Take from the material every line containing the string "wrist" and copy it.

━━━━━ Data section ━━━━━

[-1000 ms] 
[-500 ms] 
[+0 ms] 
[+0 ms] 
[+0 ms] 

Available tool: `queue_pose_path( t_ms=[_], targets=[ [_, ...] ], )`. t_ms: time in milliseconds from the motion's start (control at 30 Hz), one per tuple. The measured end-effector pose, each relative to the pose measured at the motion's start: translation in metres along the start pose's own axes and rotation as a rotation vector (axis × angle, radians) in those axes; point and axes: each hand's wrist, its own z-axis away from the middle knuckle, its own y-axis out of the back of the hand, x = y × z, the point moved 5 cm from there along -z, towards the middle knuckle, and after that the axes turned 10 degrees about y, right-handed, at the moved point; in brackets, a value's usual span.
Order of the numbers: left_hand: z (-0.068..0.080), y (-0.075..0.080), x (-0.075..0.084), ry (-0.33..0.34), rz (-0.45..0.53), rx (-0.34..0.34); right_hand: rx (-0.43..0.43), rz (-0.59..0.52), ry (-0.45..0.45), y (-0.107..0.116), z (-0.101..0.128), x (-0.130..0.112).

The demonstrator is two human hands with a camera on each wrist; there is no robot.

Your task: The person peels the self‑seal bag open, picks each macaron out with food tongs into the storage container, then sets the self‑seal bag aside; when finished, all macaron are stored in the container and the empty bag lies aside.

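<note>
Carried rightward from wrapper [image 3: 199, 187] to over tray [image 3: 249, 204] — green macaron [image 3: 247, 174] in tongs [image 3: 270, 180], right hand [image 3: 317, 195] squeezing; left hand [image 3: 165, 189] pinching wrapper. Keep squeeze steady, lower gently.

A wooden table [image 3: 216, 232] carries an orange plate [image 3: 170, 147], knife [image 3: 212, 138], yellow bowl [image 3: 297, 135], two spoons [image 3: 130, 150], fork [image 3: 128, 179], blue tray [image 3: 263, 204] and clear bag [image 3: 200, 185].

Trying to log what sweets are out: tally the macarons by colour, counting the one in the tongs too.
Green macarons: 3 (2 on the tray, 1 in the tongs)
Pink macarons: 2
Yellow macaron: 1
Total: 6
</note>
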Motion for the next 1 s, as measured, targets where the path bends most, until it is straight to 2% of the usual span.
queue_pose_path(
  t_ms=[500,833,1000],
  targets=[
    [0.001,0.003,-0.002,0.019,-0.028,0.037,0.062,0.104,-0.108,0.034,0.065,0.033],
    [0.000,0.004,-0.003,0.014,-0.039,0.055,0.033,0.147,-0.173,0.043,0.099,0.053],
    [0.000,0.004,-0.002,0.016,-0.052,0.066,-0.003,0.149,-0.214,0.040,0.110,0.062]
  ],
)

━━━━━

- Output for this exercise
Available tool: `queue_pose_path( t_ms=[_], targets=[ [_, ...] ], )`. t_ms: time in milliseconds from the motion's start (control at 30 Hz), one per tuple. The measured end-effector pose, each relative to the pose measured at the motion's start: translation in metres along the start pose's own axes and rotation as a rotation vector (axis × angle, radians) in those axes; point and axes: each hand's wrist, its own z-axis away from the middle knuckle, its own y-axis out of the back of the hand, x = y × z, the point moved 5 cm from there along -z, towards the middle knuckle, and after that the axes turned 10 degrees about y, right-handed, at the moved point; in brackets, a value's usual span.
The demonstrator is two human hands with a camera on each wrist; there is no robot.

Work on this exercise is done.